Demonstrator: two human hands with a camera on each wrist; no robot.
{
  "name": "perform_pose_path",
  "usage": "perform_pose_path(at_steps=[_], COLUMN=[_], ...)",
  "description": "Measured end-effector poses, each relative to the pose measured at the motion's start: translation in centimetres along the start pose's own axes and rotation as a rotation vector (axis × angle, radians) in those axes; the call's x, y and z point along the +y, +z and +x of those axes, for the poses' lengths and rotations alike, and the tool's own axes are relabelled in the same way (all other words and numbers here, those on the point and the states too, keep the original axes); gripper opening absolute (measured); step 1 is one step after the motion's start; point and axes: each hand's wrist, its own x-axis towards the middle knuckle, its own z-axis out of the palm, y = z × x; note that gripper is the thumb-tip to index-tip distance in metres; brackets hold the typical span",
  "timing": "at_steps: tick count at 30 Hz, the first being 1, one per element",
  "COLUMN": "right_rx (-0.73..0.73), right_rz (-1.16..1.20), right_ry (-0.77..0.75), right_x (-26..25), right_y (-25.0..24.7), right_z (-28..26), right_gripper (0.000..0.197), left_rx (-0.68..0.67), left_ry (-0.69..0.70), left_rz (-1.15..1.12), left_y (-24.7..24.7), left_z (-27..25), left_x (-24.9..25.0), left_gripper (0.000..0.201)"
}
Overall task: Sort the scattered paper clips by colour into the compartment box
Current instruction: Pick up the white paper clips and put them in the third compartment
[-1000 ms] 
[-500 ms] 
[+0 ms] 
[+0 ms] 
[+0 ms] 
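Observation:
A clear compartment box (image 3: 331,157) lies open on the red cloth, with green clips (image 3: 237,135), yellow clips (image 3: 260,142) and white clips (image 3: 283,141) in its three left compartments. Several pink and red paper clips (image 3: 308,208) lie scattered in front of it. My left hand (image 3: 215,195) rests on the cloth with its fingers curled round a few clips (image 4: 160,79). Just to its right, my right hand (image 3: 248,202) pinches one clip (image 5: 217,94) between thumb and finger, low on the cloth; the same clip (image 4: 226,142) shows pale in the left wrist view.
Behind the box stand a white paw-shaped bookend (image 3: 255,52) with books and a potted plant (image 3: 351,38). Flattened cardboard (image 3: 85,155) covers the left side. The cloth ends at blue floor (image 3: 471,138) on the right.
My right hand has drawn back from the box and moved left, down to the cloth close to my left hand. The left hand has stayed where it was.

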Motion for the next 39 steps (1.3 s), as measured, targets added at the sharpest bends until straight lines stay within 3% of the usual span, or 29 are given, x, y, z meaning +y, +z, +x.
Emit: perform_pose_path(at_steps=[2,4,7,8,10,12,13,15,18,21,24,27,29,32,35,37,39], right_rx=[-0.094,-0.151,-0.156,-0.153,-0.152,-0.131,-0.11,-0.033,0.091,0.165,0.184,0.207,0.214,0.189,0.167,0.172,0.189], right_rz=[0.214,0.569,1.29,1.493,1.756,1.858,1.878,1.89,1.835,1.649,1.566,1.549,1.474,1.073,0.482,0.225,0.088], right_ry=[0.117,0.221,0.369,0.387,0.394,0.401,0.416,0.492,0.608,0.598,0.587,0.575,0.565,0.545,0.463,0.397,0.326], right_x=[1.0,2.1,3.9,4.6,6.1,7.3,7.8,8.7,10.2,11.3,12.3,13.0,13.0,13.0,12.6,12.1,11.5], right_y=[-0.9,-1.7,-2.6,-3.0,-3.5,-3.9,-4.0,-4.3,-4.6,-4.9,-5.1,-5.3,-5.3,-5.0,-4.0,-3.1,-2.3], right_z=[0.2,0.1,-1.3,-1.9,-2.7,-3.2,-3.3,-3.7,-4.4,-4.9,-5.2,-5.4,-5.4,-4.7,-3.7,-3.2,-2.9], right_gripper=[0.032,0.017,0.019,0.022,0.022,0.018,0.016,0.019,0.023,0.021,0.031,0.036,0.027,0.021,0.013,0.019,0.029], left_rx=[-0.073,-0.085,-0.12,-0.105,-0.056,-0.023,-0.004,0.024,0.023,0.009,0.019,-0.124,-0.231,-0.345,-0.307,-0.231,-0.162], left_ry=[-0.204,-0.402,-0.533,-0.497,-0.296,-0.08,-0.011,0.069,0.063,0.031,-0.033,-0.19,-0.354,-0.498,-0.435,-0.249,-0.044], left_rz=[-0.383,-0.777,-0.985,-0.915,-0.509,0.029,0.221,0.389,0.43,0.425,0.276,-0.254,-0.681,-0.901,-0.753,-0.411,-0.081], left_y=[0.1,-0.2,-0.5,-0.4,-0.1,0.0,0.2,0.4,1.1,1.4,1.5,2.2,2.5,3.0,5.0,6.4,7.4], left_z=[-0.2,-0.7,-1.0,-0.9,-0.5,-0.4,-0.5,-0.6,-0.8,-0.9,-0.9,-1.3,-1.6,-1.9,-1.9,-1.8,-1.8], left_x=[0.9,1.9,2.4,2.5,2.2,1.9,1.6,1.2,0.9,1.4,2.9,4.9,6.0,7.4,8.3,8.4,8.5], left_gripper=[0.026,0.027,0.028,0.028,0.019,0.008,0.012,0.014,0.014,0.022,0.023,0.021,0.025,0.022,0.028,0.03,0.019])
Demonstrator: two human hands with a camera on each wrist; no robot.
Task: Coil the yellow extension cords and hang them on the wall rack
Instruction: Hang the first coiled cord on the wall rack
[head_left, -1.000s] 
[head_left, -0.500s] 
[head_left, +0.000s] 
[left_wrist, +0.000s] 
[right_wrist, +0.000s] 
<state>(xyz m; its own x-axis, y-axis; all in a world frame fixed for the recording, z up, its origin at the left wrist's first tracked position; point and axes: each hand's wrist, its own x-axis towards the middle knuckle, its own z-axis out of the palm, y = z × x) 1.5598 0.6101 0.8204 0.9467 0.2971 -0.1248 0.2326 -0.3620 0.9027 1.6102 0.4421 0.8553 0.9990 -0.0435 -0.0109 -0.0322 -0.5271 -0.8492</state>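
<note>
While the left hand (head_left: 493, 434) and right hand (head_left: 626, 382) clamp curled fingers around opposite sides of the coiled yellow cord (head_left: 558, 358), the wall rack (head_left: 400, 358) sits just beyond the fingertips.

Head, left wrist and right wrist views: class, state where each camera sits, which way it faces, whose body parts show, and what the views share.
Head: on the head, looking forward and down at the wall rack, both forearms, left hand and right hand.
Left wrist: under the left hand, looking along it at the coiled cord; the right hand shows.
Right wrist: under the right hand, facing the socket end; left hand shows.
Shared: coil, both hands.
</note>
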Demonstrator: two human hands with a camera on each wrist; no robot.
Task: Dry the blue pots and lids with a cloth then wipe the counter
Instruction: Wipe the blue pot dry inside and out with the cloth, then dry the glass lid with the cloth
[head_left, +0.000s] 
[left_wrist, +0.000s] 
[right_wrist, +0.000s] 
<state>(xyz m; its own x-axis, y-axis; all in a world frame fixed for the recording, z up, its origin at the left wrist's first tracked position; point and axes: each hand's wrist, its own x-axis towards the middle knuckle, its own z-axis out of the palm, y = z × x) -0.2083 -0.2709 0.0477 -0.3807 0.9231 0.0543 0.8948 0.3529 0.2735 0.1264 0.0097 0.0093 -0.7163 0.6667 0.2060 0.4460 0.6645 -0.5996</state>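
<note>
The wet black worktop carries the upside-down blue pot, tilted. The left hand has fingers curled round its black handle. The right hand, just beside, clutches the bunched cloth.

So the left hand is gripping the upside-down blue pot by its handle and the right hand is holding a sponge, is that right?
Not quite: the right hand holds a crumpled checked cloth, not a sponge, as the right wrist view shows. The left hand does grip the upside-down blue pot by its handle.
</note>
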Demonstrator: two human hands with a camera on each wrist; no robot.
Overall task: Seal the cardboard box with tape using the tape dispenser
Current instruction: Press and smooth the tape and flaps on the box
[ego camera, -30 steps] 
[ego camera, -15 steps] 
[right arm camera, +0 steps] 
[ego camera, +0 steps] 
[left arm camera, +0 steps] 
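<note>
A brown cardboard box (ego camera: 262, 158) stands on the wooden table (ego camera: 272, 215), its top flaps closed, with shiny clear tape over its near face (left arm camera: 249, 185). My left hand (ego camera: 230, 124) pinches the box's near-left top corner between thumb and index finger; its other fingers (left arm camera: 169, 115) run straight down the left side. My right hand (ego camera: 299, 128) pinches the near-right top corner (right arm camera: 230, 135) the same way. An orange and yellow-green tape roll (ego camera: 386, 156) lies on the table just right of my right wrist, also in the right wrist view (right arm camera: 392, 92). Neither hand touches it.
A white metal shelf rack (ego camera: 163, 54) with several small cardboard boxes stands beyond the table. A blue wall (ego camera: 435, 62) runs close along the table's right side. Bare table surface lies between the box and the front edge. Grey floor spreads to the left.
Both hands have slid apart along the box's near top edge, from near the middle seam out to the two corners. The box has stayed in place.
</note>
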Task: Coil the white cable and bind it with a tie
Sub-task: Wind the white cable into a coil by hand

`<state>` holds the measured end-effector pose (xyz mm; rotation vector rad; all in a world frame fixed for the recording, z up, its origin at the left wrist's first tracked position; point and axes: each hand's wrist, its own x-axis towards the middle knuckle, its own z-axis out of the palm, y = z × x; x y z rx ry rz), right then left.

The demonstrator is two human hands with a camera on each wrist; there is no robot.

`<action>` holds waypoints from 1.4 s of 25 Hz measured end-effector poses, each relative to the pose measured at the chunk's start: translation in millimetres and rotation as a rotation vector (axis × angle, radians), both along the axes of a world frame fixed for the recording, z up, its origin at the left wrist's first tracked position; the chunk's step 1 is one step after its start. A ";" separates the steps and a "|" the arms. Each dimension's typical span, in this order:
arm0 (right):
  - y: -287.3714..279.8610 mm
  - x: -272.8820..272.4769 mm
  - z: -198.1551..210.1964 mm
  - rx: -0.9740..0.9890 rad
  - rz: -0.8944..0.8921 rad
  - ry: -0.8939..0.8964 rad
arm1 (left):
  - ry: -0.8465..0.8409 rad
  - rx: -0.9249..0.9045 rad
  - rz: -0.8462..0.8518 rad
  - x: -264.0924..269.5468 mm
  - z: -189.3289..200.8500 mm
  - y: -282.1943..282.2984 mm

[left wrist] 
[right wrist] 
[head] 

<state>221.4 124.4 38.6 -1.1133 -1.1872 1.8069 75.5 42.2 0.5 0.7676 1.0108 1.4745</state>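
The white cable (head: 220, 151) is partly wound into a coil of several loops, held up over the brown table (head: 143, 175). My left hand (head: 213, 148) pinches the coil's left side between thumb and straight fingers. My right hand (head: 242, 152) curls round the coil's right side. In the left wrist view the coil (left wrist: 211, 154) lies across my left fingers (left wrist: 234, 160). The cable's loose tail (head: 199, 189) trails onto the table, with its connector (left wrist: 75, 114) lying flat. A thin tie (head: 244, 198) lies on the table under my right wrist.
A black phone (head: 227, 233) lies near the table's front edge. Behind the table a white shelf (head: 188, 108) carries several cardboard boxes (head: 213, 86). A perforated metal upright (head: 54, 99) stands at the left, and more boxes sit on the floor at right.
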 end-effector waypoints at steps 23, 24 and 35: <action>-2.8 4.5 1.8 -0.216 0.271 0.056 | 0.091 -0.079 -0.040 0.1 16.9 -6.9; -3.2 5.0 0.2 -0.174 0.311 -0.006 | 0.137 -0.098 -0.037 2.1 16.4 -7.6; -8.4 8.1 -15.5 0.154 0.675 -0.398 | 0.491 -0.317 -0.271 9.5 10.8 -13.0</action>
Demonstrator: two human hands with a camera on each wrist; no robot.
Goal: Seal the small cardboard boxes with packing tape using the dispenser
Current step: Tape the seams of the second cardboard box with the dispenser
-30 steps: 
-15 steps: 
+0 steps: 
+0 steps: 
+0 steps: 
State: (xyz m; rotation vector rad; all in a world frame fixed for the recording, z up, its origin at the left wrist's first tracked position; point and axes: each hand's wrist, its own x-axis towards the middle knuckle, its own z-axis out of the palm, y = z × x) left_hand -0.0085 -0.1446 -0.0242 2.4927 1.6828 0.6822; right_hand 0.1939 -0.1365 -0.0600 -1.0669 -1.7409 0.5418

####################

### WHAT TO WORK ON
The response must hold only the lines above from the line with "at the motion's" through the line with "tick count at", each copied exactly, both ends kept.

### ANSWER TO THE EXERCISE
  "description": "Measured end-effector poses, each relative to the pose measured at the motion's start: translation in centimetres along the start pose's own axes and rotation as a rotation vector (axis × angle, radians) in those axes; the call's x, y and z point along the +y, +z and +x of those axes, for the poses' lengths and rotations alike, and the tool's own axes are relabelled in the same way (all other words and numbers here, those on the point and the states too, keep the original axes); gripper opening absolute (measured); step 1 is one step after the motion's start; point and axes: each hand's wrist, its own x-axis towards the middle knuckle, its own z-axis out of the palm, y = z × x; note that gripper is the thumb-tip to index-tip distance in metres; brackets hold the typical span",
  "timing": "at_steps: tick count at 30 Hz, the first being 1, one per element",

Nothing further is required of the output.